# THE TASK
Would you give the listing again exactly as written, minus its pictures?

# SUPPLIED INFORMATION
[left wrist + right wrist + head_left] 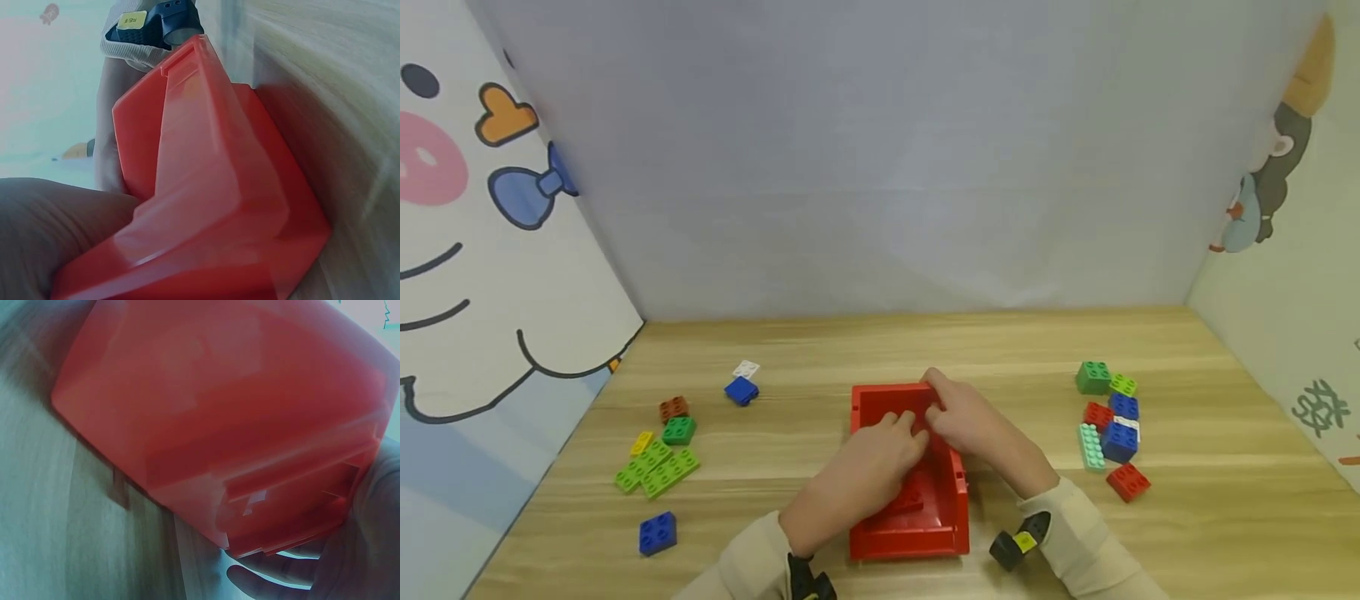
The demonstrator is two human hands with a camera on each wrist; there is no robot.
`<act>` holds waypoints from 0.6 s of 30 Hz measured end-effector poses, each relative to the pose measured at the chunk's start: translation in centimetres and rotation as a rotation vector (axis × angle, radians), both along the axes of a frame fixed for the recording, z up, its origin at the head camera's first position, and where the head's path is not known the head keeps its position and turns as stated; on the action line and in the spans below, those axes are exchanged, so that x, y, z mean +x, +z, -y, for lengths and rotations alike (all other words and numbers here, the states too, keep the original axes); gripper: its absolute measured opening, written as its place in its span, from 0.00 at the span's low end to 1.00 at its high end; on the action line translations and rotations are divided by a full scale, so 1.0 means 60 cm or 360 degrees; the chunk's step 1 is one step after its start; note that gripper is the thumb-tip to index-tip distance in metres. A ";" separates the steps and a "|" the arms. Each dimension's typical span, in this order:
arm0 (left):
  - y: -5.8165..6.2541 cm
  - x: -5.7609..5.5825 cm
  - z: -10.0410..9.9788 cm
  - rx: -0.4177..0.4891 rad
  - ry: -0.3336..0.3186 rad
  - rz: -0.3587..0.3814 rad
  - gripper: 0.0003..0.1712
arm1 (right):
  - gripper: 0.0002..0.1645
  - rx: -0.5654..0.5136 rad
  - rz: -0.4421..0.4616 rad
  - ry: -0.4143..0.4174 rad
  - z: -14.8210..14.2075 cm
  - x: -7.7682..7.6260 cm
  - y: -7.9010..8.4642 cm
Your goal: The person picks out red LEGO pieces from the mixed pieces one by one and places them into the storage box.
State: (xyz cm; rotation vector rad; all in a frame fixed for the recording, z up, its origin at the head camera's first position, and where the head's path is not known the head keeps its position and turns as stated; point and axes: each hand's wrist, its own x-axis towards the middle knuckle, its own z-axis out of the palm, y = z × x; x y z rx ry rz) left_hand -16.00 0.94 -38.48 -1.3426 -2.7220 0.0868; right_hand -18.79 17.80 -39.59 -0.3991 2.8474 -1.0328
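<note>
A red plastic box (910, 544) stands on the table in front of me, and its outer wall (206, 381) fills much of the right wrist view. My left hand (868, 467) reaches over the box's left side, with its fingertips down inside and hidden. My right hand (962, 417) grips the rim at the far right corner; its fingers (281, 575) show beyond the wall in the right wrist view. A red brick (908, 498) lies on the box floor, partly covered by the left hand. Whether the left fingers hold anything is hidden.
On the left lie light green bricks (672, 472), a green brick (679, 430), a brown brick (673, 408) and blue bricks (657, 533). A cluster on the right has a green brick (1093, 377), a turquoise brick (1092, 447) and a red brick (1127, 482). A pale wall (880, 167) backs the table.
</note>
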 end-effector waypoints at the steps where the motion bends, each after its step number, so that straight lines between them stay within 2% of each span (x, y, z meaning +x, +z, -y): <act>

# ANSWER FOR THIS EXERCISE
[left wrist + right wrist + head_left] 
The demonstrator is two human hands with a camera on each wrist; there is no robot.
`<act>` holds waypoints from 0.6 s of 30 Hz measured end-effector poses, each relative to the pose measured at the chunk's start: translation in centimetres and rotation as a rotation vector (axis × angle, radians), both along the axes of a frame fixed for the recording, z up, its origin at the head camera's first position, and where the head's path is not known the head keeps its position and turns as stated; on the action line and in the spans below, those axes are exchanged, so that x, y, z mean +x, +z, -y, for lengths and rotations alike (all other words and numbers here, the states too, keep the original axes); gripper: its absolute measured opening, written as its place in its span, from 0.00 at the span's low end to 1.00 at its high end; on the action line translations and rotations are divided by a full scale, so 1.0 means 60 cm or 360 degrees; the chunk's step 1 is one step after its start; note that gripper is the thumb-tip to index-tip distance in metres. A ";" separates the steps and a "|" the arms. Each dimension's typical span, in this order:
arm0 (left):
  - y: -5.8165..6.2541 cm
  - x: -5.7609..5.5825 cm
  - z: -10.0410..9.9788 cm
  - rx: -0.4177..0.4891 rad
  - ry: -0.3336..0.3186 rad
  - rz: -0.3587..0.3814 rad
  - gripper: 0.0003..0.1712
arm1 (right):
  - gripper: 0.0002..0.1645
  - rx: -0.5654..0.5136 rad
  - rz: -0.4421..0.4616 rad
  - ry: -0.4143..0.4174 rad
  - z: -14.8210..14.2075 cm
  - x: -7.7682..7.6260 cm
  - y: -7.9010..8.4642 cm
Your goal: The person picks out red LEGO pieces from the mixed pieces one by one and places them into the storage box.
State: (xyz cm; rotation vector rad; all in a frame fixed for the recording, z up, its origin at the head camera's first position, and where the head's path is not known the head keeps its position and turns as stated; point and axes: each hand's wrist, its own x-axis towards the middle knuckle, its own z-axis out of the palm, y = z × x; x y z rx ry rz) left_hand -16.00 0.94 -38.48 -1.3426 -2.7220 0.0868; right_hand -18.79 17.80 -39.59 -0.3991 2.8474 -1.0328
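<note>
A red plastic box (910, 544) stands on the table in front of me, and its outer wall (206, 381) fills much of the right wrist view. My left hand (868, 467) reaches over the box's left side, with its fingertips down inside and hidden. My right hand (962, 417) grips the rim at the far right corner; its fingers (281, 575) show beyond the wall in the right wrist view. A red brick (908, 498) lies on the box floor, partly covered by the left hand. Whether the left fingers hold anything is hidden.
On the left lie light green bricks (672, 472), a green brick (679, 430), a brown brick (673, 408) and blue bricks (657, 533). A cluster on the right has a green brick (1093, 377), a turquoise brick (1092, 447) and a red brick (1127, 482). A pale wall (880, 167) backs the table.
</note>
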 end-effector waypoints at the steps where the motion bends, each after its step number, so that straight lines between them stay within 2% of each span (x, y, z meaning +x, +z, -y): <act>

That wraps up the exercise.